Trine wasn’t planning to feature his “misfit toys” in an exhibition. It was when Nisus’ Creative Director Alison Reilly saw Trine’s work on the social photo-sharing app Instagram that she conceived of the idea to showcase Trine’s artwork around this theme.
“I had been following his work on Instagram. I saw a photo of a piece where Eric had put balloons into a wire frame. I thought it was really playful. Then, I contacted Eric to do a show,” says Reilly.
Like many people, Trine shares his interests online with Instagram. But instead of posting photos of cats, kids and cappuccino, Trine shares photos related to art and design – mostly his own work. Right now you can find photos of the sculptures featured in “Altars To The Unknown” tagged with the hashtag #AltarsToTheUnknown. Trine believes sharing photos casually on Instagram is changing the way artists connect with stores, curators and galleries.

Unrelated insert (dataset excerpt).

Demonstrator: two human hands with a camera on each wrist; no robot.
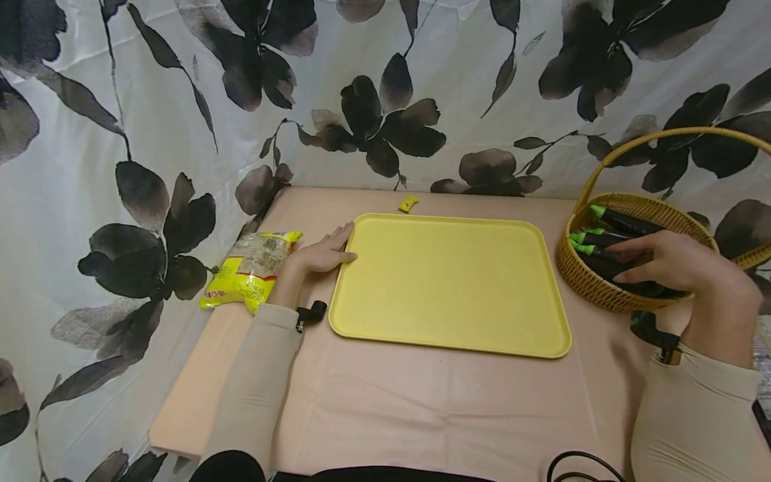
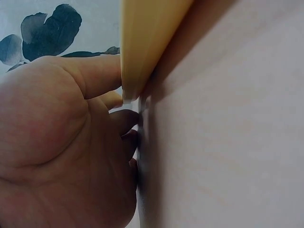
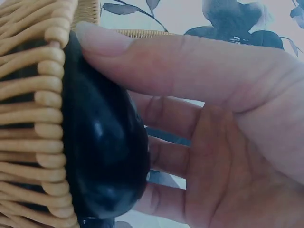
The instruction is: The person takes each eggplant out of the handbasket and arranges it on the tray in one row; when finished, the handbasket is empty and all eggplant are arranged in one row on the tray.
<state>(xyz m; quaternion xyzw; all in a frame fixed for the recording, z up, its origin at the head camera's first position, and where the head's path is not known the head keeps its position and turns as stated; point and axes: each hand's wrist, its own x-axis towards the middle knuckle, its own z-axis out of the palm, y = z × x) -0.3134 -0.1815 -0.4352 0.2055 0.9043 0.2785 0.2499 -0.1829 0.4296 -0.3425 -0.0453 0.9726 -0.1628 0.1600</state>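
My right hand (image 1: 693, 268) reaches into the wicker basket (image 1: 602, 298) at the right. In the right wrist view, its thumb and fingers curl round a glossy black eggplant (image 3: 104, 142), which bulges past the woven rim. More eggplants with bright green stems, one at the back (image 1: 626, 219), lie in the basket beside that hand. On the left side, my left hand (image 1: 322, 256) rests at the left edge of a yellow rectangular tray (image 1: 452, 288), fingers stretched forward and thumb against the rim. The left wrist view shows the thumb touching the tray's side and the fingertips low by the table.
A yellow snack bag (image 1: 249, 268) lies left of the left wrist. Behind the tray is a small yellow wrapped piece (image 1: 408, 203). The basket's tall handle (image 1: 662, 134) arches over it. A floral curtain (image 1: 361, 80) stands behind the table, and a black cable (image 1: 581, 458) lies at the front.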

“At the heart of a lot of art practices is [the goal of] engaging your audience,” says Trine. “Rather than going through the hierarchy and getting bigger and bigger shows, you can completely go through the back door, and say, ‘Look, I already have 20,000 people paying attention to my work. Maybe if we have a show, we’ll have good sell-through for your gallery.’ ”

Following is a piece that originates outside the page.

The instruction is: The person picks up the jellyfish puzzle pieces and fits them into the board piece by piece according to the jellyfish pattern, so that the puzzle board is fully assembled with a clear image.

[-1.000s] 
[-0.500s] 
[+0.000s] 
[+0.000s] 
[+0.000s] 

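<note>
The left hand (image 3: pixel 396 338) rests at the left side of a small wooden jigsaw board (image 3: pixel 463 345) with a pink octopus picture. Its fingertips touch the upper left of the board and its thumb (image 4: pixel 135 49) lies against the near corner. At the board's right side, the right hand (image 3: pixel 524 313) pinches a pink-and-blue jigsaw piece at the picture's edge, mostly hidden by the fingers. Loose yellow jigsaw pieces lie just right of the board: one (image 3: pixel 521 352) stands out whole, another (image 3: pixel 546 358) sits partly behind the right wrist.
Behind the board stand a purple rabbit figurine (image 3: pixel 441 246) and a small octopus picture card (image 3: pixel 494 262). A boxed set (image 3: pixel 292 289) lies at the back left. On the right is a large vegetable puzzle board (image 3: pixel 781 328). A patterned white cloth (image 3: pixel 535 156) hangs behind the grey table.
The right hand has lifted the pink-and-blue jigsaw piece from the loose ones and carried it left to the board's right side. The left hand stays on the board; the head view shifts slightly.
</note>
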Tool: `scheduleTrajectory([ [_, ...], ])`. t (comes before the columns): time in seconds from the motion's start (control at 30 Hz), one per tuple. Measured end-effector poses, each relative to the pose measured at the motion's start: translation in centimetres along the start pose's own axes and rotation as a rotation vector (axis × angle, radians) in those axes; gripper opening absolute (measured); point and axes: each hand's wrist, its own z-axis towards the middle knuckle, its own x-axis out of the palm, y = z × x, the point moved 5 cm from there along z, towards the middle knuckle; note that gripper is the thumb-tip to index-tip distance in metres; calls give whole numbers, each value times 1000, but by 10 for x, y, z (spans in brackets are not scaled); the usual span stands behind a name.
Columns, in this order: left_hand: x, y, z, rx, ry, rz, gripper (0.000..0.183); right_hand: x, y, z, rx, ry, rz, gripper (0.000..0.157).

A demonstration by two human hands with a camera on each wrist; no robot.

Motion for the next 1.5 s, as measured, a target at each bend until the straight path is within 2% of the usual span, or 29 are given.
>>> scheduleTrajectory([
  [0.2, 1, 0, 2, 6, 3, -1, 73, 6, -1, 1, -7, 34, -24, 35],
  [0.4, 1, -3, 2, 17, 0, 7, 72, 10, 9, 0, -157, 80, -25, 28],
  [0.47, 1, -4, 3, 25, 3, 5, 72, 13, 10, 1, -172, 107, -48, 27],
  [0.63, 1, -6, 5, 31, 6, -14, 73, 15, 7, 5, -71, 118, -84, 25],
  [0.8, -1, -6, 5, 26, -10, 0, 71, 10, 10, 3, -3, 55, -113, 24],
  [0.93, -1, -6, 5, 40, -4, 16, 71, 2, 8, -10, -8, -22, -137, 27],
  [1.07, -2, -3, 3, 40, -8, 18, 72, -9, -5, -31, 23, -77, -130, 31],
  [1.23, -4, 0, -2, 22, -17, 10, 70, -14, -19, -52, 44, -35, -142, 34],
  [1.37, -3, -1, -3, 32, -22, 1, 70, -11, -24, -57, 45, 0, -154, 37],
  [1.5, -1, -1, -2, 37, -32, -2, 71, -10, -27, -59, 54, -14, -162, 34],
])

As Trine shares his work online, curators are taking notice. Brad Nelson is the founder and a creative director at Nisus Gallery and works alongside Reilly. Nelson’s vision for Nisus is to maintain a dedicated space for showcasing mid-career emerging artists, whether they are painters, illustrators or sculptors. Nelson and Reilly think Trine meets that description.
“The first thing I noticed about Eric was his scale within spaces,” says Nelson. “He had done lighting sculptures for a party at PNCA. He is creating an interesting way you can interact with these pieces.”
Reilly adds, “ ‘Is this a piece of furniture? Is this a piece of art?’ It’s an interesting question in itself, so it’s exciting to see someone wrestling with that and showing it in their work.”
Trine finishes sanding the metal edges of his tetrahedron-inspired sculpture in the metal shop. He polishes the wiry structure of the sculpture to get it ready for the show. Instead of sitting on a shelf waiting to become a sculpture or a piece of furniture, this piece will be on display to see if it can fall somewhere in between.